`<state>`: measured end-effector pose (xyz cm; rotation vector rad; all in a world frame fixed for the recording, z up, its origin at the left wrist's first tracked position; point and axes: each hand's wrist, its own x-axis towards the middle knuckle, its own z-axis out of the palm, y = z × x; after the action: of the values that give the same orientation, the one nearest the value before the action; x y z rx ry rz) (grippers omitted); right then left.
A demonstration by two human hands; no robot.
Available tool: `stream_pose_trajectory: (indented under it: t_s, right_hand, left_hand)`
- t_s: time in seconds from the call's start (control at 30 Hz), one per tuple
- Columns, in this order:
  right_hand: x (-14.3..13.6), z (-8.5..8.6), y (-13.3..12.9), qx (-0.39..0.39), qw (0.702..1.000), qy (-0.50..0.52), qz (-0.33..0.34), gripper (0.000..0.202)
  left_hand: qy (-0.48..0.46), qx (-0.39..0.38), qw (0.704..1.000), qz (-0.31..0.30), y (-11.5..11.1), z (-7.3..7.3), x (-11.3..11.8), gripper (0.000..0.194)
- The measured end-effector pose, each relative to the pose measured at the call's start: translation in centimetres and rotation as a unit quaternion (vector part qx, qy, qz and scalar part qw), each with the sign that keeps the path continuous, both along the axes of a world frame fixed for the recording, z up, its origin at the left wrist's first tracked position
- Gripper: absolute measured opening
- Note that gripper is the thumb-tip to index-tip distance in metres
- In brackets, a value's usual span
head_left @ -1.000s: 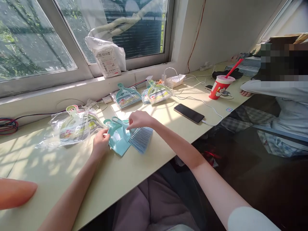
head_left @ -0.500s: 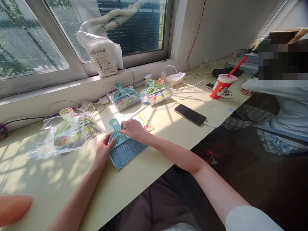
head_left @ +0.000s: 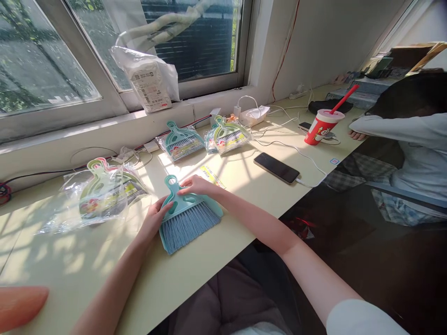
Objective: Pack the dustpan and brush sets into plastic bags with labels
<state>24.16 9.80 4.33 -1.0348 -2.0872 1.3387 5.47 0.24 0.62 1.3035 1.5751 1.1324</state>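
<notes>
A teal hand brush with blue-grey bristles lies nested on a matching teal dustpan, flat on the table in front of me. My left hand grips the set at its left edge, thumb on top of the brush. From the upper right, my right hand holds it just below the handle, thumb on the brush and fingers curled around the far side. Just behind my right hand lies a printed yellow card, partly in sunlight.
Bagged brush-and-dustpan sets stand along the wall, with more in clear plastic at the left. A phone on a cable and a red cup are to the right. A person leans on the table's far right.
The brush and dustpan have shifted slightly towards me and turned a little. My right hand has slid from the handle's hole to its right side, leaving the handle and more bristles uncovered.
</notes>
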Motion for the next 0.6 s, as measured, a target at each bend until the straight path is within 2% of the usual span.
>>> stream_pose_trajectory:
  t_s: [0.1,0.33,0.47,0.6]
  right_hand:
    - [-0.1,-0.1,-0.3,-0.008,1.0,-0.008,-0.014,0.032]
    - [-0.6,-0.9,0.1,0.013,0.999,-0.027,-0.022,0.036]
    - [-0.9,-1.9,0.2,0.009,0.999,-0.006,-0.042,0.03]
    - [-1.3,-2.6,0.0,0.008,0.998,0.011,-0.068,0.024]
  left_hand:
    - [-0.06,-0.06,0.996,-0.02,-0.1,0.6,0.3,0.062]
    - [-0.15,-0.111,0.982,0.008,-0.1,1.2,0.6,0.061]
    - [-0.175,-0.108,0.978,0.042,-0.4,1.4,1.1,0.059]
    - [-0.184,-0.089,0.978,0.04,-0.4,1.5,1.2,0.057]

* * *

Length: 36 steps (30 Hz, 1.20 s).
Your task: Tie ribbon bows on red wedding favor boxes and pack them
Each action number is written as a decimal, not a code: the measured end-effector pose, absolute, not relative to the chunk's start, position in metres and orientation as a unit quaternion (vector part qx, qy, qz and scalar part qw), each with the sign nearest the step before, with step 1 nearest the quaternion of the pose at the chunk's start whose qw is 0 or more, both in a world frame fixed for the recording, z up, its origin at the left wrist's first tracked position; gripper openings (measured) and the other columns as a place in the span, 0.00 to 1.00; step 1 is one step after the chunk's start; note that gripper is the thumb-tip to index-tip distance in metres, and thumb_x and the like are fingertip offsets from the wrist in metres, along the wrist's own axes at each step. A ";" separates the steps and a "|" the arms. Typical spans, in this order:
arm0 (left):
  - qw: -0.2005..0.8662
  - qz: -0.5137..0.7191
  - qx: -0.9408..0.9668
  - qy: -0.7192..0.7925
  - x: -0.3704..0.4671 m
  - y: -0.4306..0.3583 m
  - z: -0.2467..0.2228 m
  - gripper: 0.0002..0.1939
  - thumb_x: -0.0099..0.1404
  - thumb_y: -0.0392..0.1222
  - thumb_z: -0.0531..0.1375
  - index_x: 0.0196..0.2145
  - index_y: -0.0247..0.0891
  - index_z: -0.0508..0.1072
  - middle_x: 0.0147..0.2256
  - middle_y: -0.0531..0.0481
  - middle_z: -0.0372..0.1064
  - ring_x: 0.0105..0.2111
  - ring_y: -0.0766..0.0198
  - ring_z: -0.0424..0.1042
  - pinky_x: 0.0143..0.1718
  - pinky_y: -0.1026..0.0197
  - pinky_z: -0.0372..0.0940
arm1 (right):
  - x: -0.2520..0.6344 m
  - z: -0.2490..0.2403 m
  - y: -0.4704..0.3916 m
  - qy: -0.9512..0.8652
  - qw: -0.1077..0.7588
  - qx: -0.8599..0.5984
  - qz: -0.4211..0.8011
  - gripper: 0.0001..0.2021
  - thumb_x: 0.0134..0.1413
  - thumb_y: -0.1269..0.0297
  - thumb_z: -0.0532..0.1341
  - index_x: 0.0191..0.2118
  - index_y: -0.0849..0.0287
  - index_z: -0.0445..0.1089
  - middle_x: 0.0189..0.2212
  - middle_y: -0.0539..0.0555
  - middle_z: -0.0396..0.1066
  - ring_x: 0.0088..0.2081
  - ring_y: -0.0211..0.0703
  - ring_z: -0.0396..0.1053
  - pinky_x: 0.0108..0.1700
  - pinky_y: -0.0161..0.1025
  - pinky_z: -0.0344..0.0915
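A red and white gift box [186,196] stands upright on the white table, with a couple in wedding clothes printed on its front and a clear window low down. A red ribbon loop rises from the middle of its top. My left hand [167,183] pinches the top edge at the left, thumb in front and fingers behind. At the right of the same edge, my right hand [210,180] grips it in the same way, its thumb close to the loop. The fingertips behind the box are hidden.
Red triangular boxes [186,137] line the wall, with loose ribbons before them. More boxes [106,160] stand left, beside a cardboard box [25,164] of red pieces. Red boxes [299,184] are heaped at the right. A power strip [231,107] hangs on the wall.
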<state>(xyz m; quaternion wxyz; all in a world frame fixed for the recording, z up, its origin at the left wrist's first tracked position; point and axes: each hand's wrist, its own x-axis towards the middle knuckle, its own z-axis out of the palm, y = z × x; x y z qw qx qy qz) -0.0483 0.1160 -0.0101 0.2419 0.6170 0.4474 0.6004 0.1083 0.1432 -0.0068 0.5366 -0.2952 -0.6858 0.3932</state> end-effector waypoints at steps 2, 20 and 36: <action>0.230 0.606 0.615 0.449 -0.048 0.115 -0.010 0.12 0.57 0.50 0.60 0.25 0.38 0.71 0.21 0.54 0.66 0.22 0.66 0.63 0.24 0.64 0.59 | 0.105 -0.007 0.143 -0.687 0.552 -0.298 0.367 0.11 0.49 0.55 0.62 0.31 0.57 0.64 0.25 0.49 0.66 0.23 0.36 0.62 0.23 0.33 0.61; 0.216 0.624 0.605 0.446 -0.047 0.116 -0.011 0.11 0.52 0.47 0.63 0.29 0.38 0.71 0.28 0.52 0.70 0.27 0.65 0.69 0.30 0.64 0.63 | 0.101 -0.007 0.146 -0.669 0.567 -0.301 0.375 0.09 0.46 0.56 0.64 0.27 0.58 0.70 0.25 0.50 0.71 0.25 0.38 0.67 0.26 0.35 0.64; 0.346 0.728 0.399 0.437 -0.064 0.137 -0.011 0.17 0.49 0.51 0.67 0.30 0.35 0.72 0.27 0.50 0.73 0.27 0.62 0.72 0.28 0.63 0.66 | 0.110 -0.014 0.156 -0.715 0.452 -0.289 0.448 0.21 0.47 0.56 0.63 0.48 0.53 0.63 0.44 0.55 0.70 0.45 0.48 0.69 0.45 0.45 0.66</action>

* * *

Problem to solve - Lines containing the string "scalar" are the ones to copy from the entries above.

Finished exercise -
- The measured end-effector pose, each relative to the pose measured at the call's start: translation in centimetres and rotation as a unit quaternion (vector part qx, qy, qz and scalar part qw), each with the sign that keeps the path continuous, both along the axes of a world frame fixed for the recording, z up, its origin at the left wrist's first tracked position
Each action number is written as a decimal, not a code: the measured end-effector pose, absolute, not relative to the chunk's start, position in metres and orientation as a unit quaternion (vector part qx, qy, qz and scalar part qw), each with the sign nearest the step before, with step 1 nearest the quaternion of the pose at the chunk's start whose qw is 0 or more, both in a world frame fixed for the recording, z up, its origin at the left wrist's first tracked position; gripper openings (measured) and the other columns as a place in the span, 0.00 to 1.00; step 1 is one step after the chunk's start; note that gripper is the thumb-tip to index-tip distance in metres, and thumb_x and the like are fingertip offsets from the wrist in metres, along the wrist's own axes at each step. A ";" separates the steps and a "|" the arms. Typical spans, in this order:

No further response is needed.